**DATA PROVIDED**
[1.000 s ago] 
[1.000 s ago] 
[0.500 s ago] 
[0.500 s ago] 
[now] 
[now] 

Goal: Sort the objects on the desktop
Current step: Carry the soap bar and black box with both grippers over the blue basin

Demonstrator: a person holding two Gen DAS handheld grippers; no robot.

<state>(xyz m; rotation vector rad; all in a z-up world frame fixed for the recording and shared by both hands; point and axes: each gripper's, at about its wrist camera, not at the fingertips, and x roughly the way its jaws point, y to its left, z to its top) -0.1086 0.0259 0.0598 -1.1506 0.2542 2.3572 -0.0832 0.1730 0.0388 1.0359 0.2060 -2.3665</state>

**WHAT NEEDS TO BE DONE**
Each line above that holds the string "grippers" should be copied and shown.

**RESPONSE BELOW**
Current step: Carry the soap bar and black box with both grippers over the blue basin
Demonstrator: a person holding two Gen DAS handheld grippers; no robot.

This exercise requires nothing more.